Pros: Tries, and at points succeeds, to tell a multi-layered story dispersed with what one would expect from what is basically a voodoo centric slasher film. This film succeeds in having a rather decent lead in the form of Ta, thus breaking the trend of a deplorable main character that is only there for gore fodder. Some rather well thought out gore shots like the earlier mentioned fish hook scene as well as an accidental cannibalism sequence where specific body features like blue eyes and a tongue rod piercing are nicely foreshadowed.

Cons: The DVD print looks dirty, and for a film less than a decade old, this is inexcusable. It has some of the worst generic music queues so distractingly lazy that silence would have fit better. The aforementioned happy flashbacks will off set the tone for some viewers.
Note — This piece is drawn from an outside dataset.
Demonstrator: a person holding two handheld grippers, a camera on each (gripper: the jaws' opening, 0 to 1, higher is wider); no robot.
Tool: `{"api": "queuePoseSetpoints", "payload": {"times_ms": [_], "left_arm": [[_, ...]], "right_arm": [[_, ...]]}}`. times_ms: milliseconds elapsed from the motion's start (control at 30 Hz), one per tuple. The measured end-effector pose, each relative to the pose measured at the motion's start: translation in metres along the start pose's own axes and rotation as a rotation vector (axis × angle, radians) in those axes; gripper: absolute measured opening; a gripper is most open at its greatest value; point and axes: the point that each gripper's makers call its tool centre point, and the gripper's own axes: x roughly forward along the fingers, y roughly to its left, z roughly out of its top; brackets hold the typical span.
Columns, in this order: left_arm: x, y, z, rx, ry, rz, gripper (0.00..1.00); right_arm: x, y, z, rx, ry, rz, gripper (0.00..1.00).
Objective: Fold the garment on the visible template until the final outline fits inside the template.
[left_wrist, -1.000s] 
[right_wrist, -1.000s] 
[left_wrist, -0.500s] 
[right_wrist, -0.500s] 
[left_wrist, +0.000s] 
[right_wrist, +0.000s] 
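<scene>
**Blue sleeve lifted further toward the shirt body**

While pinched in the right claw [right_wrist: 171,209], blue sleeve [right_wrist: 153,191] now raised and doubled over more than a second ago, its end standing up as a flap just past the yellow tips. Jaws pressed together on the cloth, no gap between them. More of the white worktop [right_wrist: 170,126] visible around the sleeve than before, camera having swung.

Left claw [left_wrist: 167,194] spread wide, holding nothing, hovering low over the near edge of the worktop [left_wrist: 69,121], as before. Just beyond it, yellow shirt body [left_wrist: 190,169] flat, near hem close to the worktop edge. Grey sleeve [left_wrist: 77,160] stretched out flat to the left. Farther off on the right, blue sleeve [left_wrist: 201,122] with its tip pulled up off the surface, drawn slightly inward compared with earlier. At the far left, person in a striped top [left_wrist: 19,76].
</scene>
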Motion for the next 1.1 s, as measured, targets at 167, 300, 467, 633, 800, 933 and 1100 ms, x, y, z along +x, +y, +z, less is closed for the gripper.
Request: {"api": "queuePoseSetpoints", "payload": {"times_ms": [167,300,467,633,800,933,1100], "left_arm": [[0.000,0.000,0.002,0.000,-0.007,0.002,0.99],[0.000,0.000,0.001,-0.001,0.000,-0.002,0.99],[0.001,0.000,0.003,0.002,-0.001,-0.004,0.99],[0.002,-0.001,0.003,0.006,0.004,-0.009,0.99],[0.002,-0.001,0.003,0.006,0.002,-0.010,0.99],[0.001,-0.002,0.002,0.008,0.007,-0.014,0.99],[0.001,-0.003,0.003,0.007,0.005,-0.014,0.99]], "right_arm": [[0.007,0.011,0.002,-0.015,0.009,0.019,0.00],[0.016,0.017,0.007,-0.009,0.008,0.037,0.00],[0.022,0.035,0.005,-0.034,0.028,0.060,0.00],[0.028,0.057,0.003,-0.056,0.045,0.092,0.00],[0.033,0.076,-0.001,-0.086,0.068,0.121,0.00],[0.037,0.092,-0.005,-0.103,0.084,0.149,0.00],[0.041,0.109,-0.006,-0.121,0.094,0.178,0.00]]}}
Yes, once again I have to present to you yet another film under Media Blasters Tokyo Shock label, and yes I, like you, am confused about how they can just consider anything they release from East Asia under a label synonymous with Japan. While it might have some inconsistencies, I do feel that shoehorning all slasher films into their own little ghetto as film would do this film a disservice. Horror in all of its tangentially related forms has seen relatively low-budget executions leaving a bad taste in the film fan’s mouth. Art of The Devil 2 at least tries to do more than the norm, so it disserves your attention both for that fact and because it attempts to share Thai mysticism. And to me, demonstrating a cultures spiritual color will always be followed by kudos.

This is Part 3 of Tour of East Asian Horror.